鍼灸マッサージ治療の基本は、東洋医学です。
経穴(ツボ)や経絡(経穴の通るルート)、そして東洋医学の考え方について、自分の復習もかねて、簡単にまとめてみました。
簡潔に、と言いましたが、現代医学が当たり前となっている私たちには馴染みのない言葉や考え方のため、頭が混乱するかと思います。
※ツボを使った施術は行っていません。
『気』、この言葉を聞いて頭に大きな「?」が浮かび、アレルギーを起こしてしまった鍼灸の学生は多くいると思います。なぜなら、アニメの世界(ドラゴンボール)でしか聞いたことがないからです。
そもそも、西洋医学と東洋医学は、ものさしが違うため、使う言葉も変わってきます。「あ~そういうものなんだな」と聞き流してもらっているうちに、なんとなく、話が見えてくるかと思います。
気=働き
宇宙の生成から生命現象に至るまで、すべて「気」を根底において理解、解釈する考え方
この世の中すべて、「気でできている」というのが東洋医学の基本です。
気が多すぎたり、少なすぎたりすることで、体調に異常をきたすので、それを整えましょう!というのが東洋医学です。
陰陽は「聞いたことある」という方もいらっしゃるかと思いますが、五行とは「なんだ?」と、また聞いたことのない単語が登場してきました。
陰陽五行論=陰陽論+五行説
陰陽論:日が当たるか当たらないかということから発生した考え方
教科書的には、『いっさいの現象は、すべて正と反の2つの面をもっているという考えた』と説明されますが、よくわかりません。
つまり、
世の中のものを2つに分けられますよ
例)+・-、男・女、上・下、暑い・寒い など
陰陽の盛衰・転化の例を四季で表したグラフです。
気温で考えるとわかりやすいかと思います。春から徐々に気温が温かくなり、夏至を迎えて、徐々に気温が下がっていきます。冬至に向かってどんどん気温が下がり、冬至を過ぎると、また気温が上がっていきます。
陰陽は、常に変動し、極まると転化し、反対側へ向かってきます。
これを図にしたものを太極図といいます。
五行とは、古代の中国人が生活に不可欠であった5つの物質「木・火・土・金・水」のこと。これらを応用し、世界の一切の事象をあてはめ、分類分けしました。
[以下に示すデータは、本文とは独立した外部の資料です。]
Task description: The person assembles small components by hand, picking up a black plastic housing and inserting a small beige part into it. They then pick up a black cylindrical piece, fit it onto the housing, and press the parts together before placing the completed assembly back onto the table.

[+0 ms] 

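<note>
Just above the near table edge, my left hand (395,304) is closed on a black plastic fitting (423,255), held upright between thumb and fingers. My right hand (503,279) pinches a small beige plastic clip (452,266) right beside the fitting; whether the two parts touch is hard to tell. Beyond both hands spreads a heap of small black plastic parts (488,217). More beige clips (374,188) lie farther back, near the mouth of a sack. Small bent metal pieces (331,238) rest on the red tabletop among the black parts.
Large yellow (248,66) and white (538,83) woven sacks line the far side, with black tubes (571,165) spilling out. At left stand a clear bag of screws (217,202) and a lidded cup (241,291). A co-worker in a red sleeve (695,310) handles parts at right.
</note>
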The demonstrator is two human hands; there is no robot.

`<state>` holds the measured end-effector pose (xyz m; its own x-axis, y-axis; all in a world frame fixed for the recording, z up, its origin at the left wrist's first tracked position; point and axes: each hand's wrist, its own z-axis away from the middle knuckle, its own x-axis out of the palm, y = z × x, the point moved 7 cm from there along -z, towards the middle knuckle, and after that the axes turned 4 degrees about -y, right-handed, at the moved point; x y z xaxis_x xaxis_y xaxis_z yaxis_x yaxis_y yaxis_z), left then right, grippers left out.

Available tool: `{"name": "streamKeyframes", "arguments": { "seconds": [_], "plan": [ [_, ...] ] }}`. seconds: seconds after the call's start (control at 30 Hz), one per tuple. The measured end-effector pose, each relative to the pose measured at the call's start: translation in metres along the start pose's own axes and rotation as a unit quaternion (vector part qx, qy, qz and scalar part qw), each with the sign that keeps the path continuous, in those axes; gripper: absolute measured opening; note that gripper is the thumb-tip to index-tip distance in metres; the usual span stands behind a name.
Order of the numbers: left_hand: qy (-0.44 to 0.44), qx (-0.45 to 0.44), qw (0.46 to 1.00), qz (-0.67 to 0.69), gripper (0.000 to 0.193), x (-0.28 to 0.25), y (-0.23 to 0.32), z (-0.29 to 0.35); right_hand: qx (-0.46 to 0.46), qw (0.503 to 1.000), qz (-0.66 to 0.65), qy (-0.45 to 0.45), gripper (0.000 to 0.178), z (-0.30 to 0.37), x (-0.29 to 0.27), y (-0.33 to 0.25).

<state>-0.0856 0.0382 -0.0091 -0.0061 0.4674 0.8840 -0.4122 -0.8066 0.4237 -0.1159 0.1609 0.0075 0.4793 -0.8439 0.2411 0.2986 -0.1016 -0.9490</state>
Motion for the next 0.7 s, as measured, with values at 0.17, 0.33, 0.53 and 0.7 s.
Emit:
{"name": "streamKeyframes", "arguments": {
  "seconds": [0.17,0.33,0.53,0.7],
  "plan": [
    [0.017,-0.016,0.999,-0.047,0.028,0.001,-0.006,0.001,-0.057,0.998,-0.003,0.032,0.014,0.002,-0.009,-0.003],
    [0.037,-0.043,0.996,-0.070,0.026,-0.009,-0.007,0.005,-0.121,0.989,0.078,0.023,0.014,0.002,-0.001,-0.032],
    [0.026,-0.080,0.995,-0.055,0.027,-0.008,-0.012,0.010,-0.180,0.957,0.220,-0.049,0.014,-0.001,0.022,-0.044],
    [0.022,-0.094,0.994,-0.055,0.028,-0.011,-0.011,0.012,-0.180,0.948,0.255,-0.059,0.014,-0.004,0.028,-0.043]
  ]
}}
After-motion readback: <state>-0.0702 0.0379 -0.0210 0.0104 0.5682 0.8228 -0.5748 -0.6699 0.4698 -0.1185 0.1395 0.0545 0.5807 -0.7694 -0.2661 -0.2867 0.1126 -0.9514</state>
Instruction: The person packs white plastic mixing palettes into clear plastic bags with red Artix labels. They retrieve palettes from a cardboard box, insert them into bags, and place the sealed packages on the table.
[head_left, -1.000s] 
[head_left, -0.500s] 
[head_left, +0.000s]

木 | 曲直 | 樹木の成長する姿 成長、のびのびした姿 |
火 | 炎上 | 火の温熱、上昇する姿 温熱、上昇の作用 |
土 | 稼穡(かしょく) | 播種、収穫 生化、継承、受納などの作用 |
金 | 従革(変革) | 清潔、粛降、収斂 |
水 | 潤下 | 滋潤、向下性 寒涼、滋潤、下へ事物を運ぶ作用 |
これらの5つの材質は、
水から木が生まれ、木から火が生まれるという相生(母子)関係
そして
水は火を抑えるという相克関係
をそれぞれ持っています。
この5つの特性ごとに季節や色、方角などを分類しています。
陰陽、そして五行の考え方を用いて、症状を分類し、治療方針を決定していきます。
十二支も五行で分類されています。
五臓六腑という言葉の五臓と六腑も東洋医学で用いられる言葉です。
はい。6個ずつあります。六臓六腑で考えられていますが、言葉としては五臓六腑ということが多いです。陰陽で2種に、五行論で5種に分けたのですが、作用の違い、説明のため、6種にしたのだと思います。
こういった部分から、余計に東洋医学に対する混乱が生じているのだと思います。
臓腑、そして臓、奇恒の腑の働きは以下の通りです。
そして東洋医学といえばツボ(経穴)と経絡です。
経絡とは、経脈+絡脈のことで、気血を巡らせ、人体の健全な生理活動を維持する働きがあります。
どういった原因で体調に異常をきたすのか、その原因を3つに大別しています。
外因と内因も五気、五情と5種に分けられ、それぞれが強く影響することで、体調に異常をきたすとみています。
東洋医学では、四診法という方法を用いて証を立て、治療方法を決定しています。
音や匂い、脈の状態、舌や肌の状態を五行から分類していきます。
以上、東洋医学について簡単にまとめてみました。
実際に東洋医学的な治療(経絡治療など)を実践するには、もっと細かな知識や技術が必要になりますが、何が原因で気の流れがおかしくなっているのかを探していきます。
現代医学、西洋医学の考え方が身についているため、なかなか頭に入りにくい部分はありますが、私たちの生活に溶け込んでいる部分もあります。
※当治療室では、解剖学に基づいたTP(トリガーポイント)鍼治療を行っており、経絡治療などの東洋医学的な治療は行っておりません。